Practical applications
Category-colored tags
Each blog category gets a color. The front end uses this color for the category pill/badge. Editors pick the color once in the Category collection; every post in that category inherits it.
Section theming
Some sites allow editors to choose a background or accent color per page section. A color field on a "Sections" or "Pages" collection makes this possible without developer involvement.
Product swatches
E-commerce sites use color fields to display actual product colors as swatches. The color field stores the visual representation; a separate text field stores the color name ("Midnight Blue").
Alternatives to color fields
Not every platform supports native color fields. Alternatives:
Select field with predefined colors
Create a select field with options like "Blue", "Green", "Red". Map each option to a hex value in your front-end code. Simpler but less flexible.
Text field with hex value
A plain text field where editors enter hex codes manually. No color picker, error-prone, but works on any platform.
Tips
- Provide defaults — do not force editors to pick colors from scratch. Pre-populate with your brand palette options.
- Ensure contrast — if the color is used as a background, check that text remains readable. Consider enforcing a minimum contrast ratio.
- Limit usage — color fields are powerful but easy to misuse. Too many editor-controlled colors lead to visual inconsistency.
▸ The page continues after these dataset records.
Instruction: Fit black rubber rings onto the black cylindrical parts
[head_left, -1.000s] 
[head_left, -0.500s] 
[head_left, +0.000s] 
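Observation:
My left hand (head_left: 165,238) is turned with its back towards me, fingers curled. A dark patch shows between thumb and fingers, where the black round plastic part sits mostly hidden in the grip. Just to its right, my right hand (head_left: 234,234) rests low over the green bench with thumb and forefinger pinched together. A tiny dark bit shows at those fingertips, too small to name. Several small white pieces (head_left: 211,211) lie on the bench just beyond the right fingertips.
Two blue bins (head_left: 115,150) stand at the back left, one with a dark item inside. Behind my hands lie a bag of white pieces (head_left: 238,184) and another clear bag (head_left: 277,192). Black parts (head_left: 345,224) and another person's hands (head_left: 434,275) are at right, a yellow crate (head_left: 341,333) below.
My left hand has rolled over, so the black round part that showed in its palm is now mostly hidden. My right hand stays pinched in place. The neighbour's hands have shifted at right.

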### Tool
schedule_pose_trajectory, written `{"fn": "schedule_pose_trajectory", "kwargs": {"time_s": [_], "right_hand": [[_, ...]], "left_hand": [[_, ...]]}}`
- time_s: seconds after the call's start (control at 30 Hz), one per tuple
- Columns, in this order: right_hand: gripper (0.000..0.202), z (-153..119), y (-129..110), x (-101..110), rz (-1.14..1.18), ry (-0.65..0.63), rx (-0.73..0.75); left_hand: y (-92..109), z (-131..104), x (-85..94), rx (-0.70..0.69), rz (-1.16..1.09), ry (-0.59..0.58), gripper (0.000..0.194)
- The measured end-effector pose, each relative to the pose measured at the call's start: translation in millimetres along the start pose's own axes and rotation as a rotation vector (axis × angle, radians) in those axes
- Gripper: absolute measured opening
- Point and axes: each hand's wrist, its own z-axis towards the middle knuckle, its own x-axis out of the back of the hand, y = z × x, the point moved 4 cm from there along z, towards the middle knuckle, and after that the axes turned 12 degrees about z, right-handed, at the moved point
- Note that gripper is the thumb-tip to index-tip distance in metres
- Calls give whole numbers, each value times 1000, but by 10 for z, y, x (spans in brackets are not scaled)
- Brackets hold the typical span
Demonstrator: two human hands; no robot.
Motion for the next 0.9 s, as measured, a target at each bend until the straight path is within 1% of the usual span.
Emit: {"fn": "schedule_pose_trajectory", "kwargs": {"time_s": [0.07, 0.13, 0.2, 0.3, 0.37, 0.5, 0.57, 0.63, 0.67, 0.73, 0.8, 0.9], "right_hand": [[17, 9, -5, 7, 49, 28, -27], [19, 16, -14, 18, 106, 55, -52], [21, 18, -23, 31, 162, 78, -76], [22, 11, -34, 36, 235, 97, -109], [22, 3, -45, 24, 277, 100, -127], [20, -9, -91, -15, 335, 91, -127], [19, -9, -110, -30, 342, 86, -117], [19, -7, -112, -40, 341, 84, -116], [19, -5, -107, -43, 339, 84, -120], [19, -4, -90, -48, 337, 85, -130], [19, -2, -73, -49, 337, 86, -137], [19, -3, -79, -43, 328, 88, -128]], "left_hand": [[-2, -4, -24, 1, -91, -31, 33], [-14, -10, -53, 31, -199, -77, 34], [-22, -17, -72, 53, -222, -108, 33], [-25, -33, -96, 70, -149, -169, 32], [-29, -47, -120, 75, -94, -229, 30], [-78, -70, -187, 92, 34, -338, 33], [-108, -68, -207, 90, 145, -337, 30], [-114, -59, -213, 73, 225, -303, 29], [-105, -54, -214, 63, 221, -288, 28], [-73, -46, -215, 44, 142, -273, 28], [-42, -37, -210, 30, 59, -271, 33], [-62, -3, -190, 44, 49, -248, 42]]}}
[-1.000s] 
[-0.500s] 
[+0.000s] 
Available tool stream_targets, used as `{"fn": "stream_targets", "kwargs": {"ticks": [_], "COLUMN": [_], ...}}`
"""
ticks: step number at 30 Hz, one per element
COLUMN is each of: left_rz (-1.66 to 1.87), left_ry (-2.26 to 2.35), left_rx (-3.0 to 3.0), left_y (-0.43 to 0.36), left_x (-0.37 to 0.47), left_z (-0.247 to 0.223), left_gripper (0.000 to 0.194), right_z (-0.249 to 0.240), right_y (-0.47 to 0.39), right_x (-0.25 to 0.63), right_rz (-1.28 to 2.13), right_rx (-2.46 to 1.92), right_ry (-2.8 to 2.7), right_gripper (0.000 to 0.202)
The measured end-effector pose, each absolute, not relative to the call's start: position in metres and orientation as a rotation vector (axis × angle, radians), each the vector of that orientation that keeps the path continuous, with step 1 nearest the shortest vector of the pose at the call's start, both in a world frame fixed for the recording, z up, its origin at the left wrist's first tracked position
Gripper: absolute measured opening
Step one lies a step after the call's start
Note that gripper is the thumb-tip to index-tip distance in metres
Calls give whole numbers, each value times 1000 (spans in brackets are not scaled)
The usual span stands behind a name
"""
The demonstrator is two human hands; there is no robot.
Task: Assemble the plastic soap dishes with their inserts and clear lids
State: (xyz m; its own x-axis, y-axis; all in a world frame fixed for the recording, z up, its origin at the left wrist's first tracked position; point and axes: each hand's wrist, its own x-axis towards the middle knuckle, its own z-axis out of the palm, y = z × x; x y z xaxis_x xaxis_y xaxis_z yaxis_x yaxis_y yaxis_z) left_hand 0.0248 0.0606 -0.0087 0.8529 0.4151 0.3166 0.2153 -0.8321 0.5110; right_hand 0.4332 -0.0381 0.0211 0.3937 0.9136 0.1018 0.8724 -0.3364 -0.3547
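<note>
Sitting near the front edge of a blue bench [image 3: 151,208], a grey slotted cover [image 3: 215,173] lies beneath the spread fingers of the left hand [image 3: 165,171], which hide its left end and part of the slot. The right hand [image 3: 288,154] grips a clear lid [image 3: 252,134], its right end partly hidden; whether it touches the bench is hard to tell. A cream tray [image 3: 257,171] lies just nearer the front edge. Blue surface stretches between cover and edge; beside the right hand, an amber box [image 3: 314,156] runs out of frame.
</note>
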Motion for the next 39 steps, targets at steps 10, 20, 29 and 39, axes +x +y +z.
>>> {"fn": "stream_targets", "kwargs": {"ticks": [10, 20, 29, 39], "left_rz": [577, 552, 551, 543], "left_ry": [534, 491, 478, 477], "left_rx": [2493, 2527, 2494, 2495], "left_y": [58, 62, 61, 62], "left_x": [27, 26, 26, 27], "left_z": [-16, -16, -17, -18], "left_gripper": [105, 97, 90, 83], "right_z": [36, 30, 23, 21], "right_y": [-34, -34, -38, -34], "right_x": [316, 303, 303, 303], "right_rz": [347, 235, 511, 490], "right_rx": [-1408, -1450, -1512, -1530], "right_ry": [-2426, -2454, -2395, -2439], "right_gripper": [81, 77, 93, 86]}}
- Document the palette — if editors can choose colors, give them a style guide showing which colors to use where.
- Use select for constrained palettes — if you want editors to choose from 5 brand colors (not any color), a select field is safer than a color picker.
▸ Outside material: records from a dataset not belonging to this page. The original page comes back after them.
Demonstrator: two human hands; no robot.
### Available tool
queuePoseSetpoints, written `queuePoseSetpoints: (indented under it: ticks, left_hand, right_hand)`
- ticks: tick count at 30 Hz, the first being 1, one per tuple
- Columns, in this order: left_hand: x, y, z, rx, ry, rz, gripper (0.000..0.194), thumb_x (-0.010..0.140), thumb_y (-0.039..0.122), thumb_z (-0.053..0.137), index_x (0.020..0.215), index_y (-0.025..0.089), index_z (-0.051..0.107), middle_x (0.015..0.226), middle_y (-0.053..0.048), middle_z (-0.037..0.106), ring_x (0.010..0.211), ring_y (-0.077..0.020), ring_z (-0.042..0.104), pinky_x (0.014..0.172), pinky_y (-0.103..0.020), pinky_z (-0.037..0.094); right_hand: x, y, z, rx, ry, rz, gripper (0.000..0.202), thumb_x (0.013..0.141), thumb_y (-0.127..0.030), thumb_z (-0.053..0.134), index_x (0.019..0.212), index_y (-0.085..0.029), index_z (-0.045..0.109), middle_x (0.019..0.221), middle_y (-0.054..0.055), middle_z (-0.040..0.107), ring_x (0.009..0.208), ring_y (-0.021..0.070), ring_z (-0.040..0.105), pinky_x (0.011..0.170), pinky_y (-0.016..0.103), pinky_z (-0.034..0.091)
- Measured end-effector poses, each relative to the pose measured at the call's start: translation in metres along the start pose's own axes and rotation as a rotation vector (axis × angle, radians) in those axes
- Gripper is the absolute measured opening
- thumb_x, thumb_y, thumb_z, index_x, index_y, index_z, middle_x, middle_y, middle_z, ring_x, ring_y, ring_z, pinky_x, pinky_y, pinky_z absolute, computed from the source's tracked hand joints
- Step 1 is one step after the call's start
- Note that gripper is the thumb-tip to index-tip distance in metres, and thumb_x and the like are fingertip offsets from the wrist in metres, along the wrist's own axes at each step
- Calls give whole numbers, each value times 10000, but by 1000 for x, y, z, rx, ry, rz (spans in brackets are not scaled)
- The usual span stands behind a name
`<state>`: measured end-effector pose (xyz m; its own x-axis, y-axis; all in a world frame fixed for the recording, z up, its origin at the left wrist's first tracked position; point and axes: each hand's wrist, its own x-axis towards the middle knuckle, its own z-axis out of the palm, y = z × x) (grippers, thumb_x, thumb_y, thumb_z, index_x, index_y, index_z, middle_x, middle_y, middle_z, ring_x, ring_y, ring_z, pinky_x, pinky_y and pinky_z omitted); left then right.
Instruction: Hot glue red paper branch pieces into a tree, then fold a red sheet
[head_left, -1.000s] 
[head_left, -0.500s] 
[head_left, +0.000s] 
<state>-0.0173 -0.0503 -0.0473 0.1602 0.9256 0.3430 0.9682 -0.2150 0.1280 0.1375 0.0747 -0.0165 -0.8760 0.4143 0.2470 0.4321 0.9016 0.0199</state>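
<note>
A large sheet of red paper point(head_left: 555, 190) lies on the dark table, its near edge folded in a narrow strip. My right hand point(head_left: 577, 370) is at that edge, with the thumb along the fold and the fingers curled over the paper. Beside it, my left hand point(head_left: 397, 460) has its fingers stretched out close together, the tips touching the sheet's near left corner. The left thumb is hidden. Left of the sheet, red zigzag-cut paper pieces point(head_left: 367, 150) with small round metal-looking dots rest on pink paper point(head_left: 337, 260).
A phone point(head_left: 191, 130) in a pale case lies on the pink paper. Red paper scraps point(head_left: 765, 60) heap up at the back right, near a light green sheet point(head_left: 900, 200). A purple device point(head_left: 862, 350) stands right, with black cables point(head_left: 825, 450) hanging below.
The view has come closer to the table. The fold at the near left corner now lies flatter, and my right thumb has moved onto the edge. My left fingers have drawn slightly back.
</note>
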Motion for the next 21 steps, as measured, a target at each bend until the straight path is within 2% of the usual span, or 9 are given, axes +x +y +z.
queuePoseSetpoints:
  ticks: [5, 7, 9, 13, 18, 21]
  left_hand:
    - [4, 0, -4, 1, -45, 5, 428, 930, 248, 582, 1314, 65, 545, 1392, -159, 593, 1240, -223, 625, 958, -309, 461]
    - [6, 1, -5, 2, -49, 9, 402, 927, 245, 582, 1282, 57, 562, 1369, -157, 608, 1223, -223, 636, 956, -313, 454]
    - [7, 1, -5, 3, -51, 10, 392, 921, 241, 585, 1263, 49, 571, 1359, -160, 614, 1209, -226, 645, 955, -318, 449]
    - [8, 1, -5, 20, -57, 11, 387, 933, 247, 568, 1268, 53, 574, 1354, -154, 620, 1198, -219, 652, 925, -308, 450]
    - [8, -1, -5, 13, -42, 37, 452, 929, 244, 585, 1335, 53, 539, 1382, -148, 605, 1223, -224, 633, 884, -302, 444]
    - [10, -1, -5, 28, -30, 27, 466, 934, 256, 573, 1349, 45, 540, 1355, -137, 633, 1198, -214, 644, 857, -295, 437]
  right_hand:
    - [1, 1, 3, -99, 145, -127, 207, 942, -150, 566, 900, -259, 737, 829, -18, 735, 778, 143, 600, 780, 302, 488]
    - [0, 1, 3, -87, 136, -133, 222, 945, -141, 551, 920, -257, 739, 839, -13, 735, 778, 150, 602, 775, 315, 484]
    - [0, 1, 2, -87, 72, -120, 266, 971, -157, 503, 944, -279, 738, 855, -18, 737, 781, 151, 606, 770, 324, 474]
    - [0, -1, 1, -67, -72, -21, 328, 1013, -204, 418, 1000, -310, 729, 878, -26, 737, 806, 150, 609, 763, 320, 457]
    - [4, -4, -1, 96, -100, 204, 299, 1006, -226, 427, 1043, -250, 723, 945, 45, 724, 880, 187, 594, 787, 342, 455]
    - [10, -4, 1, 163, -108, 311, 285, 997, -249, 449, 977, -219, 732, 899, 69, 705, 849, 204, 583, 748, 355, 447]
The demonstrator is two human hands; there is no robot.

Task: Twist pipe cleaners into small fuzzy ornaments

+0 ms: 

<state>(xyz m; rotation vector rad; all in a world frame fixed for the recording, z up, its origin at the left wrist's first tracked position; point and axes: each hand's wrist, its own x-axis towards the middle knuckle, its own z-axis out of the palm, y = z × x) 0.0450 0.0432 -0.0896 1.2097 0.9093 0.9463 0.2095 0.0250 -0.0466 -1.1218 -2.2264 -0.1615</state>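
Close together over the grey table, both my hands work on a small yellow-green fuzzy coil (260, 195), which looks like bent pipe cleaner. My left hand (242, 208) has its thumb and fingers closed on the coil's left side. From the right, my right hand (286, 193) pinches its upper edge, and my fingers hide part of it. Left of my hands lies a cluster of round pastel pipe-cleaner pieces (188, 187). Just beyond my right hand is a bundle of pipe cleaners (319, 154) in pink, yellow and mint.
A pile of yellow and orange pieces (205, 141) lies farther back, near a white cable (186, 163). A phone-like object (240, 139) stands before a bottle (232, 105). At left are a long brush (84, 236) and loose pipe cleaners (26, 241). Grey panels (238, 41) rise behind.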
Platform-specific behavior
Webflow
Webflow's Color field stores hex values and provides a native color picker in the Designer editor. You can bind a color field to CSS properties like background-color, color, and border-color directly in the Designer. Key notes:
- Color values are stored as hex strings (e.g., "#FF6B35").
- You can set a default color value per field.
- Webflow does not support opacity/alpha in color fields — use a separate opacity number field if needed.
- Color fields work well with conditional visibility: "If Color is set, show the colored badge."
Airtable
Airtable does not have a native color field type. Common workarounds:
- Single select with colors: Each option in a single select field can be assigned a color. This is the most common approach and works well for category colors.
- Text field with hex values: Store hex codes as plain text. No visual picker, but maximum flexibility.
- Formula field: Generate colors dynamically based on other field values.
Syncing colors between platforms
When syncing from Airtable to Webflow, Trellis maps Airtable single select colors to the closest matching hex value in Webflow. For text-based hex values, the sync is direct. Consider standardizing on hex format ("#FF6B35") across both platforms for the cleanest sync.
Implementation patterns
Dynamic section backgrounds
A popular pattern is letting editors customize page section backgrounds. Create a "Page Sections" collection with a color field for "Background Color" and a select field for "Text Color" (light/dark). In Webflow, bind the color field to the section's background-color and use conditional visibility to toggle between light and dark text classes.
Data visualization
Color fields can drive simple data visualizations. For example, a "Status" collection with a color field lets you create color-coded status indicators. Each status (Active, Paused, Archived) gets a meaningful color that editors can update without developer involvement.
Accessibility considerations
When using color fields for backgrounds or text, always ensure sufficient contrast ratio (WCAG 2.1 requires 4.5:1 for normal text, 3:1 for large text). Consider pairing your color field with a computed "contrast text" field that automatically suggests white or black text based on the background lightness.